DATA >>
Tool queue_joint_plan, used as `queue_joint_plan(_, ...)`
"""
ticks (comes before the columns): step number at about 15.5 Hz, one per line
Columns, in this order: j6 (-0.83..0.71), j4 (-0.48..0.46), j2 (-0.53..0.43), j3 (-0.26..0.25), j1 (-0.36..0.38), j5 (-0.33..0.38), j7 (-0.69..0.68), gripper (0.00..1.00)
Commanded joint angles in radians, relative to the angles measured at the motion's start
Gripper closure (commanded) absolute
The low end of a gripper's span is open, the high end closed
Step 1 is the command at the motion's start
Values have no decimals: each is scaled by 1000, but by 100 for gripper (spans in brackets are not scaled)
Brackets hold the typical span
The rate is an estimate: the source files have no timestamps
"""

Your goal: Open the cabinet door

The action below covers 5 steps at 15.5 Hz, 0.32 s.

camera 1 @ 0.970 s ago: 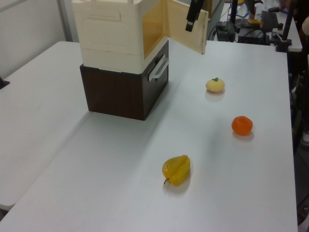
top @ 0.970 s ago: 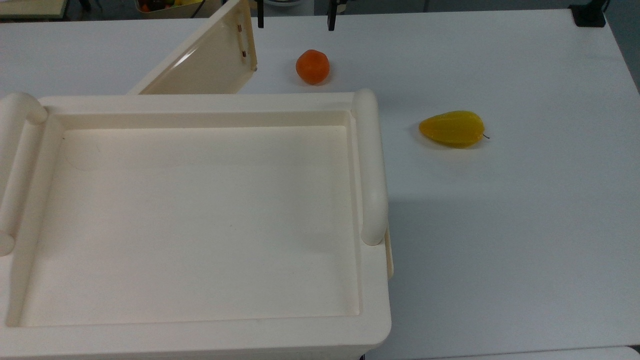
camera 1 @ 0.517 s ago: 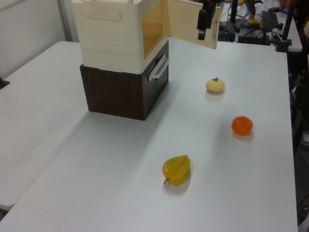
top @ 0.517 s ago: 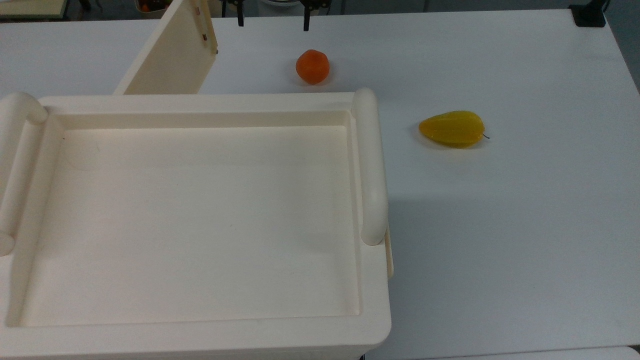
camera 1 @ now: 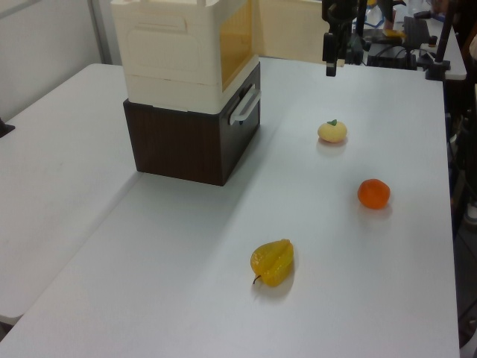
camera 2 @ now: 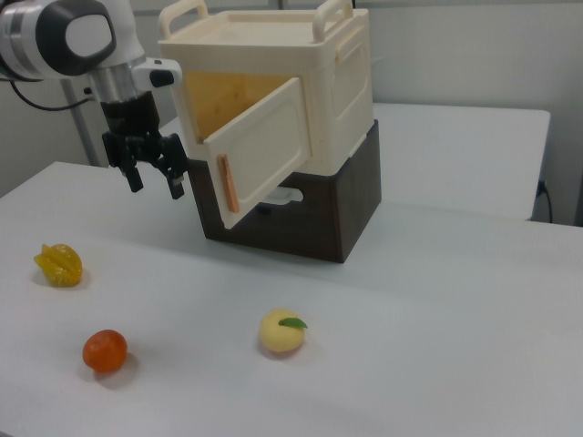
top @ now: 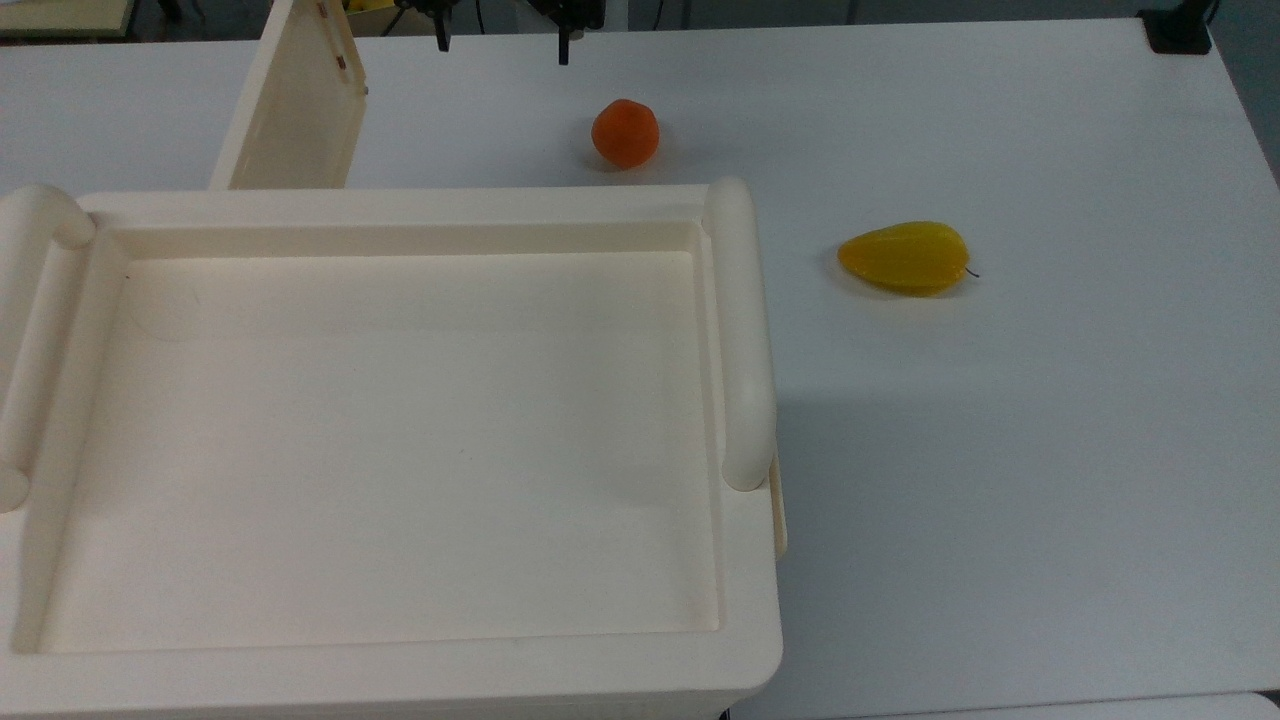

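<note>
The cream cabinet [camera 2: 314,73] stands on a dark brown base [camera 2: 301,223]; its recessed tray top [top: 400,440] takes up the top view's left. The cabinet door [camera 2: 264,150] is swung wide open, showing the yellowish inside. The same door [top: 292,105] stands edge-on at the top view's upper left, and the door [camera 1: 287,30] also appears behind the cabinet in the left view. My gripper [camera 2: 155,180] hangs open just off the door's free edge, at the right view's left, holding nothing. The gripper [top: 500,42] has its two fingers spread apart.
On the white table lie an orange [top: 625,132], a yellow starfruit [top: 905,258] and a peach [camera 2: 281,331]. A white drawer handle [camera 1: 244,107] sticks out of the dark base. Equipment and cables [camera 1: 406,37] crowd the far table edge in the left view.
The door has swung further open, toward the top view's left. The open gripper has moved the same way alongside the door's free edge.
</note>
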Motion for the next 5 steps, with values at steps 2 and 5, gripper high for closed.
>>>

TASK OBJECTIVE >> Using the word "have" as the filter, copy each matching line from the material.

WRITTEN SOLUTION >>
Values have no decimals: each is scaled by 1000, but by 100 for gripper (spans in brackets are not scaled)
The rate is an estimate: the source files have no timestamps

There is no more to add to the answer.